Andrew hurried after Nexi to where Nurumin lay beside two others already dead. The front of Nurumin‘s uniform displayed four nearly-straight parallel rips across the abdomen. Scythewire. The little man must have been carrying a junk bomb.

Scythewire had been a favored tool of terrorists in the City, at least before they’d been cleaned out in the most recent sweeps; it consisted of one-third-meter lengths of twisted, edge-drawn wire of extremely heavy metal, tempered for maximum tensile strength, and packed around a potent explosive charge to make a junk bomb. Here, in one blast, it had reduced many of the two hundred soldiers to a shapeless pulp.

“The stars,” Nurumin said, staring up at Andrew. His body arched once; blood surged like a spring from his abdomen, to wash in a wave across the warped boards. “The stars.” He died.

“Where’s Alliji?” Andrew asked, looking around. A woman knelt down over a man beside them, pounding his chest, swearing, “Fuck, fuck, fuck,” with every blow.

“I can’t find him.” Nexi was trembling.

“Look, stay here and I’ll try. No, get your guns and come back. See if you can help anybody else.” Andrew moved out across the deck as if it was a harvested field and the dead and wounded were its crops, thinking, I’ve got to find Alliji.

Luce, over here.” It was Mentrius, bending down by a woman holding her head. “Get me some water.”

On a far corner of the deck, Andrew made out Alliji‘s slim figure wobbling under the weight of an inert form over his shoulders. Mentrius‘s shout penetrated. “Come on, get the water! She’s got toxin in her!”

Toxin? Andrew looked around for a water source, seeing soldiers here and there going into convulsions. He raced off toward the autocarts, found a water tank and canisters, and a red sticker plastered on the side of the tank. Its green Incarnastar collechi script read:

WELCOME TO ABRIDOR. NOW GO HOME.

Andrew ran with a canister to Mentrius, who grated, “It’s too late, cock. She’s dead.” Then he said to Andrew in a flat tone, “Get out of my sight. This is just one more thing, and I’ll add it to your list, monkey.” He let the woman’s body down gently, covered its face with a bloodied vest, and stalked stiffly away.

Andrew pointed out Alliji to Nexi, collected his weapons, and sat down to assemble both his beamer and his ballistic, scanning the surrounding high points for activity. He wondered why no one had been posted, and no discipline was now in force. The little man couldn’t have been alone. Mentrius and the other surviving leads seemed in shock.

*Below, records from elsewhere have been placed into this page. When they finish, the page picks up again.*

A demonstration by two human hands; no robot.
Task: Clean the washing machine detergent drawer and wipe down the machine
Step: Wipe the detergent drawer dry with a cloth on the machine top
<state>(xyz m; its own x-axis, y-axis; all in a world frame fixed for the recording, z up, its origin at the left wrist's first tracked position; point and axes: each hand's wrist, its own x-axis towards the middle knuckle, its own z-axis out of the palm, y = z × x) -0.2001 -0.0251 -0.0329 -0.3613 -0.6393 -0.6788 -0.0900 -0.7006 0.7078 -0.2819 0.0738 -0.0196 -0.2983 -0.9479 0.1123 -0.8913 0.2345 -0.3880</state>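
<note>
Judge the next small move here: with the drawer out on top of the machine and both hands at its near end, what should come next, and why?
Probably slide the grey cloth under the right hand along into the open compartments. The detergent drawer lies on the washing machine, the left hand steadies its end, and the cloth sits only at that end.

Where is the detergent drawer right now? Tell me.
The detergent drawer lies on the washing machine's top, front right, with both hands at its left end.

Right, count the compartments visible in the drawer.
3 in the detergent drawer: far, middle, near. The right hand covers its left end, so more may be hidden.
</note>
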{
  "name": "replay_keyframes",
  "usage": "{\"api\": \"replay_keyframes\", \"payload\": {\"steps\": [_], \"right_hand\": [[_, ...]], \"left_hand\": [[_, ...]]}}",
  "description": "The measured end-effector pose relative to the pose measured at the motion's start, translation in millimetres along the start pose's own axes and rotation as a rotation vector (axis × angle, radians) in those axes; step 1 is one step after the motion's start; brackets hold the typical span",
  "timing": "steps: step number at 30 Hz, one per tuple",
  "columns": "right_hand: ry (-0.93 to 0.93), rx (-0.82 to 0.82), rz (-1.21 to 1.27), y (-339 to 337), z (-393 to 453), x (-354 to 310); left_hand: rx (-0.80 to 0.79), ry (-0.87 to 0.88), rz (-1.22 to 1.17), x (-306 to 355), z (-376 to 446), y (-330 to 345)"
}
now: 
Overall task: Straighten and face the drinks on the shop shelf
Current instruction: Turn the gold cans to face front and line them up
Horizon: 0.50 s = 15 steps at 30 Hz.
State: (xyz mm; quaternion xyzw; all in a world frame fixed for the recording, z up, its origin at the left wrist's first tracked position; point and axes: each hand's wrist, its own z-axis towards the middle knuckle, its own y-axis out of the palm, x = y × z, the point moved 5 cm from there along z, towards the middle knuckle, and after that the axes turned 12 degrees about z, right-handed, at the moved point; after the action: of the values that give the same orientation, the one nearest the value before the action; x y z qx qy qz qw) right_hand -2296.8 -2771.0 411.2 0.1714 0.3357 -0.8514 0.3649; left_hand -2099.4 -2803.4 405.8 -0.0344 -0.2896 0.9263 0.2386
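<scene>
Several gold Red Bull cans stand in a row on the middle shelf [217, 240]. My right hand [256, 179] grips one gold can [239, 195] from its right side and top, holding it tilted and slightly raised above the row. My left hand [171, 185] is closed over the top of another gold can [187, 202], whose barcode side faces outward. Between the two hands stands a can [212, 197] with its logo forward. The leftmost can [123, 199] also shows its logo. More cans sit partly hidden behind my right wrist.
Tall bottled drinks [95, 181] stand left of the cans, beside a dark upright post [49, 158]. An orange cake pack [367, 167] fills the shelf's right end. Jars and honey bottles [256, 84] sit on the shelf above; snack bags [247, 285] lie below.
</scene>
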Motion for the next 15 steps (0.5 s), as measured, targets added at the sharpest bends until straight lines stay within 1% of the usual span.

Andrew shook his head, stood up, and slung both weapons, looking for movement in the rocks. A woman stood near him, also scanning the mountainsides above them. “You thinking what I’m thinking?” he asked her.

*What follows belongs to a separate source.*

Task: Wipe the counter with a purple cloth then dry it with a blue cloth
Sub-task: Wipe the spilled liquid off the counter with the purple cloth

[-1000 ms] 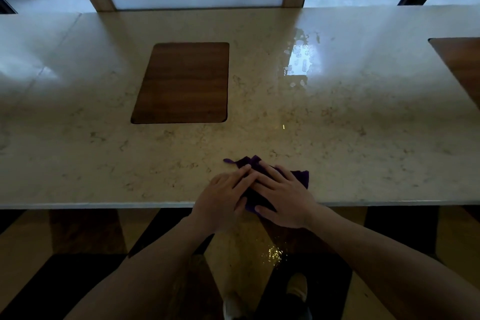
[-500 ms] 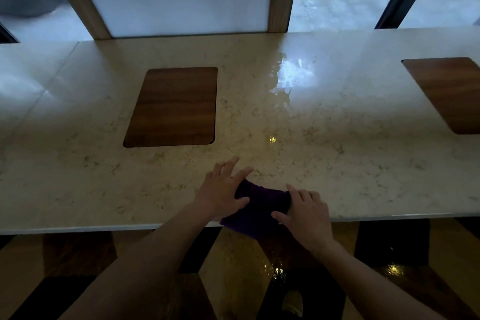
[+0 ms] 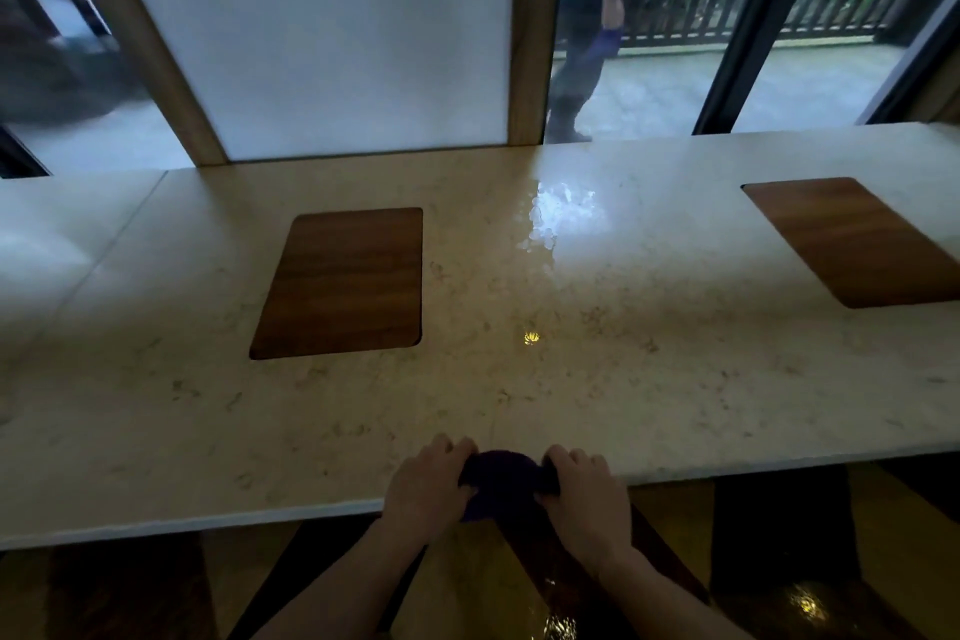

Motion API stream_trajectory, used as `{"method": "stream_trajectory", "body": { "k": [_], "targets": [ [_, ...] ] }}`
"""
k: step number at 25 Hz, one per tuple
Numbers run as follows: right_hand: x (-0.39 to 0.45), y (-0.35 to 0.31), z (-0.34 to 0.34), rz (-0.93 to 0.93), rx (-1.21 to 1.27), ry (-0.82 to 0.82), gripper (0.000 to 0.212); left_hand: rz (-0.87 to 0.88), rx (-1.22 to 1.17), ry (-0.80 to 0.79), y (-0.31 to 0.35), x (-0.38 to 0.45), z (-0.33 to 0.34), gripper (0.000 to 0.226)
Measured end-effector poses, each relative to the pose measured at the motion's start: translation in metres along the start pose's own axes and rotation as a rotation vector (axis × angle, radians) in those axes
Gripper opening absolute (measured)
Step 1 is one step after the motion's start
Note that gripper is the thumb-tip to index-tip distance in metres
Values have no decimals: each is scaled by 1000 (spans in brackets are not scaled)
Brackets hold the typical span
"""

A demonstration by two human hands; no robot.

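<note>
Wooden inset panel [image 3: 343, 282] and wet patch [image 3: 558, 218] beyond purple cloth [image 3: 501, 481].

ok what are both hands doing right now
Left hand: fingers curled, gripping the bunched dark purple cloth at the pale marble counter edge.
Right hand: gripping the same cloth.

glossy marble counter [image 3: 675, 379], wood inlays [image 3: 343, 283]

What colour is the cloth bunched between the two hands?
Dark purple cloth, seen in the head view, at the counter's near edge.
</note>
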State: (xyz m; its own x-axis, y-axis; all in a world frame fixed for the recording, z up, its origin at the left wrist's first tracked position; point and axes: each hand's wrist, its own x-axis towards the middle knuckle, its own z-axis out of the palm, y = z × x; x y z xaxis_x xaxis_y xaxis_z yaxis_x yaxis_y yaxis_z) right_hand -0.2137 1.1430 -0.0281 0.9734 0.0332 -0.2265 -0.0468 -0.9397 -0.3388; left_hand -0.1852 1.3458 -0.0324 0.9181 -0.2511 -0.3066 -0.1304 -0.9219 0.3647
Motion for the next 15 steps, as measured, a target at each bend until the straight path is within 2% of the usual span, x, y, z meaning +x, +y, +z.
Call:
{"method": "stream_trajectory", "body": {
  "k": [3,7,12,15],
  "targets": [
    [-13,-4,-10,-11,150,17,15,7,-133,80,-2,-17,-1,27],
    [-22,1,-42,20,401,33,26,81,-308,184,7,-26,-23,28],
    [-26,16,-110,21,634,182,30,255,-530,344,56,-17,-69,45],
    [-30,34,-151,26,724,306,28,370,-602,443,100,-1,-91,42]
  ]
}}
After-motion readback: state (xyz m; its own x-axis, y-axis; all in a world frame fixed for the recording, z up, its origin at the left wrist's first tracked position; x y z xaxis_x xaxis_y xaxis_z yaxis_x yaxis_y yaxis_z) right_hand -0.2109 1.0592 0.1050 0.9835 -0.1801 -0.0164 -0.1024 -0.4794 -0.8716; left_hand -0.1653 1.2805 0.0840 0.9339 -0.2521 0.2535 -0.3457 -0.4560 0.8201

“There’s somebody up there who doesn’t like us,” she muttered, shifting her beamer to ready. She pointed. “I spotted a flash over there a few seconds ago, and something moved up here. Let’s let the medics work, and try to round up sentries.”

They managed to find about one squad of functioning soldiers not working on the wounded. They organized pairs to occupy posts overlooking the deck and the surrounding area. One by one the posts reported back via comm: no activity, no indication of presence except for a few discarded foodwraps at one position.